In a recent study, Robson and Kerin[7] described a case of acute adnexal torsion before oocyte retrieval in an in vitro fertilization cycle. They had aspirated 8 follicles and obtained 7 oocytes from the torsed ovary. They noticed a great difference in the characteristics of the follicular fluid obtained from the 2 ovaries; in all the follicles from the affected ovary, fluid was heavily bloodstained, and in all the follicles from the contralateral ovary, it was clear. In our study we aspirated 12 follicles, and no oocytes were obtained from the affected left ovary. We also noticed that the follicular fluid from the left affected ovary was dark and bloodstained as compared with the clear-colored follicular fluid from the right ovary. EFS is defined as the failure to retrieve oocytes from mature follicles following ovulation induction for assisted reproductive treatments. Its patho-physiology is unclear. Evidence has been provided[8] to suggest that EFS is more likely to represent a defect in the in vivo bioactivity of hCG rather than being an intrinsic patient problem,[2] although Awonuga[1] has demonstrated its occurrence in the presence of normal hCG concentrations.

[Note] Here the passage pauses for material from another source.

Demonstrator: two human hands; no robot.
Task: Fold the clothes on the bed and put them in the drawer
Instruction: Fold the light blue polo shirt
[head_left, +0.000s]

In our opinion, evidence suggests that EFS may be a multifactorial problem with common manifestations and the lack of oocyte retrieval during the operation.[2]

It is known from pathological findings that venous and lymphatic stasis occur early in torsion and arterial flow is decreased at this stage. It seems that our case was one of ovarian torsion that resulted in decreased blood flow to the affected ovary, which in turn might have resulted in reduced concentration of hCG to that ovary inducing dys-functional folliculogenesis. Venous and lymphatic stasis in torsion may also have contributed to intrinsic ovarian dys-function and dysfunctional folliculogenesis. In conclusion, to the best of our knowledge this is the first published report of empty follicular syndrome from a torsed ovary.

Conservative management with detorsion under laparoscopic control represents the best option for treatment.